With the vast majority of fund companies now outsourcing key functions of their business operations like fund accounting, reviewing the working relationships with service providers is taking on increased importance.

Boston-based Beacon Consulting Group estimated in a recent research report that 85% of asset managers have outsourced some or all of their fund accounting, fund administration or middle office activities. The issue of vendor oversight will be discussed during one of the panels at the Investment Company Institute's Tax and Accounting Conference this week.

"Many firms are outsourcing but that doesn't mean they lose their responsibility to assure information is processed correctly," says Gerry Healy, principal at Beacon Consulting Group, who will speak at the vendor oversight panel. "You want the service provider to have as much information as possible so that mistakes are minimized."

Also scheduled to speak on the panel with Healy are Craig Wright, account manager at Dimensional Fund Advisors, Nancy Grady, head of fund administration and fund accounting at Northern Trust and Shawn Correia, vice president at PIMCO Funds. Sheri Steward Morris, head of U.S. fund administration at Invesco, will be moderating the discussion.

Wright says having proper oversight of service providers is especially critical for asset management firms when it comes to the function of fund accounting.

"Outsourcing the function can provide efficiencies, best in market expertise, etc., but the responsibility for oversight of the function remains with the asset manager," says Wright. "A properly designed and executed oversight model is necessary to manage risks and achieve results."

Morris, who is also CFO and treasurer for Invesco Funds, says the panel aims to offer "expert commentary" from fund sponsors and valuable insight on the service provider side from Beacon and Northern Trust. Some timely topics she says will be raised include defining service provider oversight and how it differs from vendor management, developing an "ideal" oversight model and decisions around service provider conversions.

"Our goal is to leverage the vast experience of our panel to discuss industry best practices for developing oversight models that can evolve to meet the ever-increasing demands of our regulatory requirements and expansion of product offerings," says Morris, who has worked at Invesco since 1990.


A recent survey by Beacon showed that "siloed" operations were a major contributor to operational error.

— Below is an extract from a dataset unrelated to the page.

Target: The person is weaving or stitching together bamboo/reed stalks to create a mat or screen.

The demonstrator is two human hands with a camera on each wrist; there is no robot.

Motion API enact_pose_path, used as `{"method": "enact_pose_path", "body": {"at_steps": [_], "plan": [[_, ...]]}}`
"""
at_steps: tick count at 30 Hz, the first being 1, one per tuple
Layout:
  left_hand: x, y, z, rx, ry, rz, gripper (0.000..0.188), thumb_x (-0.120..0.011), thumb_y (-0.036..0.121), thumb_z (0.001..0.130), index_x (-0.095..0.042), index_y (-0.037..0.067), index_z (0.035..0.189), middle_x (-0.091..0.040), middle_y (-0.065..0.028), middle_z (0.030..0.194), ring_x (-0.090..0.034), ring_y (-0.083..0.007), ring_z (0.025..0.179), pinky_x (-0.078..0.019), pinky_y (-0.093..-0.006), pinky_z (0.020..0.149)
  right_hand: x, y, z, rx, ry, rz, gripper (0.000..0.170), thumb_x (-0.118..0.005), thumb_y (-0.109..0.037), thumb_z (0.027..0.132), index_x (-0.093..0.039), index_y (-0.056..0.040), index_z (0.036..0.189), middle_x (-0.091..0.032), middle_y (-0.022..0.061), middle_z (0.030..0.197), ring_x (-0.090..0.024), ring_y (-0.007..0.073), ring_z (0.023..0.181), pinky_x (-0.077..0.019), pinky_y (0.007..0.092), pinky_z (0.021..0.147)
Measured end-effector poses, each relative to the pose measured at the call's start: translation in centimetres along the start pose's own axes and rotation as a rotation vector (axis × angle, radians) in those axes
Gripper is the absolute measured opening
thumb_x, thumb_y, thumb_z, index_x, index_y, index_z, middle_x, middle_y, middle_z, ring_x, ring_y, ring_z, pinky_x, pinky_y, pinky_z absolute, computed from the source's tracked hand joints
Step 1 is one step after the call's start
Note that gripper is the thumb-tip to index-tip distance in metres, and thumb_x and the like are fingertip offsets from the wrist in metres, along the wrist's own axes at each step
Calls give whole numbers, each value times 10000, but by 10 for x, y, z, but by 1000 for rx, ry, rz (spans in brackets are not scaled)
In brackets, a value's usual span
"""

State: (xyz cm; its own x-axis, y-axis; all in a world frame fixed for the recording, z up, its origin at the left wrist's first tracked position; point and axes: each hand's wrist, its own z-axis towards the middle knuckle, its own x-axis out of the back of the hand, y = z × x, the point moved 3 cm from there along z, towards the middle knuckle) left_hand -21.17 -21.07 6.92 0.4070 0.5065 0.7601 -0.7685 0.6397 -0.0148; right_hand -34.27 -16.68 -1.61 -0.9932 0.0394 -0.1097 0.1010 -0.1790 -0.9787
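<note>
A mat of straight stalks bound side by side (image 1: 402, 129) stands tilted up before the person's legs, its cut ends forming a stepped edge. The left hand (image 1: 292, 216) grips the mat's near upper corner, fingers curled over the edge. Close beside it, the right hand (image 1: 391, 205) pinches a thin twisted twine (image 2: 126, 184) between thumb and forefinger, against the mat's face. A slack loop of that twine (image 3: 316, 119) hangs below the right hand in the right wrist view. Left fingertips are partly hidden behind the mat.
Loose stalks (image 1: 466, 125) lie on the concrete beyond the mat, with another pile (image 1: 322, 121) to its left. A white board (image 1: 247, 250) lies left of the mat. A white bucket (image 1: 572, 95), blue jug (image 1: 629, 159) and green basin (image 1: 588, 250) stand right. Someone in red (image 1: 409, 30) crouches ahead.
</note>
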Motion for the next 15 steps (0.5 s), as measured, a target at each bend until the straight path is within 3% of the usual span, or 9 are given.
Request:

Healy stresses that a key aspect of asset managers overseeing their service provider arrangements is getting the right personnel assigned. He says it is vital for experienced staffers to be put in place who can handle analytical reviews that are often required to make sure oversight process is going properly and can grasp complex fund accounting/administration issues.

"Having experienced personnel with a comprehensive knowledge of the industry performing oversight activities, as opposed to staff that just knows one component, means that when issues occur, the upstream and can downstream considerations are addressed so that the error is not compounded.,' says Healy, whose firm focuses on improving operations of asset managers and service providers

One of the major service providers in the asset management industry is SEI, which has about 250 clients encompassing large and smaller firms. John Alshefski, SEI's senior vice president and managing director of investment manager services, says they work with clients early in the partnership to guide them how to properly monitor their work so that there is a comfort level on both sides.

"We view ourselves as a partner with the asset manager," says Alshefski. "In order to do our job properly we need to be a good partner with the asset manager."

"It's important that asset managers have staff in place with the appropriate amount of experience to perform effective oversight," says Wright. "They should have sufficient professional experience to provide them the confidence to ask the right questions, the tough questions, and be able to do analysis to identify the source of an error, should one occur."


Beacon's research outlined the importance of proper planning and communication between asset managers and service providers for the oversight process to work effectively.

Wright says important aspects of effective communication between asset managers and service providers can include daily discussions, periodic reviews and establishing performance indicators.

"Proper communication with the service provider is a fundamental part of oversight," says Wright. "Developing and executing proper communication channels for information flow, decision making, review and escalation is key to preventing issues."

Alshefski says SEI looks to be proactive in communicating with asset managers with monthly service updates and quarterly visits to go along with constant phone conversations. SEI also gives surveys to clients with 10 questions to determine how partnerships can be enhanced.

"We use the surveys as a gauge for where we are with each individual client," says Alshefski. "We have found the survey process to be very helpful."

Grady says Northern Trust assigns relationship managers for each of its roughly 200 asset manager accounts and also arranges for client service managers to be available for questions. The Chicago-based service provider also does due diligence visits with clients to make sure operations are up to speed from a regulatory standpoint.

"Effective communication is very important because of the growing complexity in the marketplace and increased regulations," says Grady. "We look for standardization of the kinds of metrics they are looking for."